At a meeting in June, doctors from both sides of the issue debated what number of confirmed NTM infections should count as an “outbreak,” and thus trigger a response from health officials. Some said one infection, and others said two.
"The Mayo Clinic's response is in line with what we'd like to see all hospitals do," says Lisa McGiffert, director of Consumer Reports' Safe Patient Project. "Health officials have not acted quickly or aggressively enough on this issue, and as a result, too many patients are still being exposed to risk without their knowledge or consent."

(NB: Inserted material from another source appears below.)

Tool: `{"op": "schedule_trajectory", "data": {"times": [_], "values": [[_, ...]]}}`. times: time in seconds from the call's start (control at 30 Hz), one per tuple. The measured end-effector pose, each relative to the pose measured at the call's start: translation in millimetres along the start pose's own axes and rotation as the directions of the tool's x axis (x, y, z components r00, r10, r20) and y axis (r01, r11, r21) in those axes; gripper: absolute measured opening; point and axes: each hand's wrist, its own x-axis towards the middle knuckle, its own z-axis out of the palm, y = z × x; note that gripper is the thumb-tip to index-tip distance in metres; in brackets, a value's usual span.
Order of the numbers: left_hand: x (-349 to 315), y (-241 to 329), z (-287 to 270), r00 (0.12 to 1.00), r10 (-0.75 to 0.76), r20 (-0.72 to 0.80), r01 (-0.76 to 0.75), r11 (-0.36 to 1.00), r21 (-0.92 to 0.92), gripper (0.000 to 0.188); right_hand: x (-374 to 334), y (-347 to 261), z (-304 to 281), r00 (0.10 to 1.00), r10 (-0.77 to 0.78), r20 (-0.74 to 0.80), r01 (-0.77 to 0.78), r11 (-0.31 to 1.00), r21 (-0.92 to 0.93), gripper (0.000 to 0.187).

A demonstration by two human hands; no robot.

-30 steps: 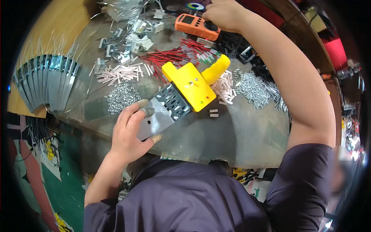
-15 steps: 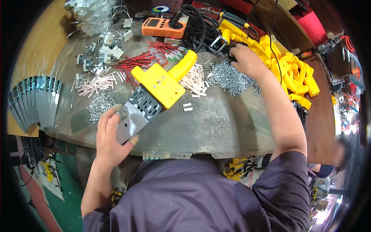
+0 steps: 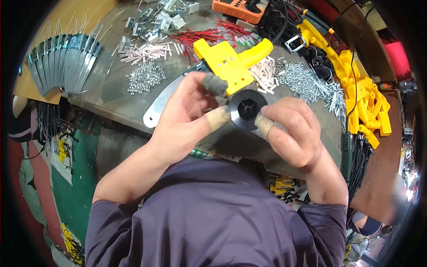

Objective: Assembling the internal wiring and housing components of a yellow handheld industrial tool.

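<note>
- Nearest is the dark shirt [image 3: 213, 213] of the person, below both forearms.
- The right hand [image 3: 291, 131] pinches a round black disc [image 3: 247, 109] between thumb and forefinger, above the table's near edge; the thumb wears tan tape.
- The left hand [image 3: 178, 122] has its taped thumb at the disc's left rim and its other fingers curled, a gap between; whether it grips the disc, I cannot tell.
- Just beyond the disc, a yellow housing [image 3: 226, 66] with a handle lies on the grey table [image 3: 104, 95], a metal plate [image 3: 163, 97] extending from it toward the near left.
- Around the housing are small nuts [image 3: 144, 78], pale sticks [image 3: 263, 73], silver screws [image 3: 296, 75] and red wires [image 3: 209, 33].
- To the right, yellow casings [image 3: 367, 102] are heaped.
- Farthest, an orange meter [image 3: 240, 10] lies at the top.
</note>
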Motion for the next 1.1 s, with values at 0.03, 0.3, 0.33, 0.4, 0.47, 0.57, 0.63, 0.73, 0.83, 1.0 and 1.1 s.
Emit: {"op": "schedule_trajectory", "data": {"times": [0.03,0.3,0.33,0.4,0.47,0.57,0.63,0.73,0.83,1.0,1.1], "values": [[3.1,0.5,4.7,1.000,0.014,-0.004,-0.014,0.994,-0.106,0.041,0.2,-3.3,2.2,1.000,0.004,-0.003,-0.003,1.000,0.009,0.029],[2.1,4.5,5.2,0.997,-0.058,-0.040,0.046,0.967,-0.252,0.038,-10.9,-15.7,27.9,0.889,0.456,-0.035,-0.378,0.775,0.506,0.045],[1.2,3.3,3.8,0.991,-0.132,0.013,0.128,0.926,-0.356,0.040,-9.6,-15.0,30.0,0.911,0.412,-0.025,-0.353,0.809,0.471,0.050],[-0.2,-3.8,0.8,0.968,-0.214,0.133,0.252,0.838,-0.484,0.044,-8.8,-13.5,34.3,0.933,0.361,-0.008,-0.321,0.840,0.438,0.055],[-3.0,-5.3,-0.2,0.965,-0.230,0.128,0.263,0.858,-0.440,0.044,-9.1,-12.2,37.5,0.863,0.496,0.097,-0.465,0.702,0.540,0.051],[-8.1,-2.2,-12.4,0.983,-0.162,0.092,0.177,0.966,-0.189,0.052,-2.7,-10.8,41.4,0.550,0.776,0.310,-0.481,-0.009,0.877,0.040],[-10.5,-3.4,-35.1,0.896,0.425,0.130,-0.252,0.245,0.936,0.061,-11.5,6.9,44.6,0.588,0.746,0.313,-0.489,0.019,0.872,0.034],[-10.1,-9.5,-52.2,0.942,0.316,0.113,-0.163,0.139,0.977,0.061,-3.8,13.6,47.3,0.480,0.735,0.479,-0.360,-0.334,0.871,0.033],[-9.5,-16.5,-52.7,0.962,0.266,0.061,-0.106,0.157,0.982,0.054,-2.8,20.4,54.0,0.477,0.746,0.464,-0.349,-0.324,0.879,0.035],[-8.1,-14.3,-55.9,0.965,0.251,0.082,-0.136,0.210,0.968,0.051,4.9,36.0,56.6,0.524,0.756,0.391,-0.460,-0.134,0.878,0.031],[-6.7,-13.8,-56.3,0.964,0.250,0.089,-0.144,0.210,0.967,0.051,21.5,48.4,56.8,0.589,0.747,0.308,-0.658,0.222,0.720,0.033]]}}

Heater-Cooler Alternatives

Hospitals everywhere are struggling to address the heater-cooler concern. Some have taken extreme measures to remove the devices from their operating rooms by drilling holes in the walls and creating separate containment areas that can be connected to the larger surgical theater through a hose.
For now, the Mayo Clinic has resorted to using older, more primitive heater-cooler devices—but only to replace those LivaNova machines that test positive for contamination. The older devices are messier and less efficient, Narr says, in part because they require the use of additional non-sterile equipment, including ice machines, which can introduce additional contamination risks. What’s more, the Mayo Clinic had just six of them in storage.
System-wide, Narr says that Mayo has about 23 or 24 LivaNova heater-coolers, which it uses not only for open-chest surgery but also for some patients on life support in its intensive care units. “We can’t take all the [LivaNova devices] out of practice immediately, because there’s nothing on the market that can respond to our volume,” Narr says.
Eventually, the hospital does plan to replace all of its LivaNova heater-coolers with a different brand. But as Narr acknowledged, even that move may not resolve the problem. All modern heater-coolers have the same basic design, and thus are vulnerable to the same device contamination.
“That’s absolutely something we’ve discussed,” Narr says. “Is it a problem with this device or with this technology? And are we deluding ourselves in thinking that if we spend this amount of money going forward we can fix it?” The answer, he says, remains to be seen.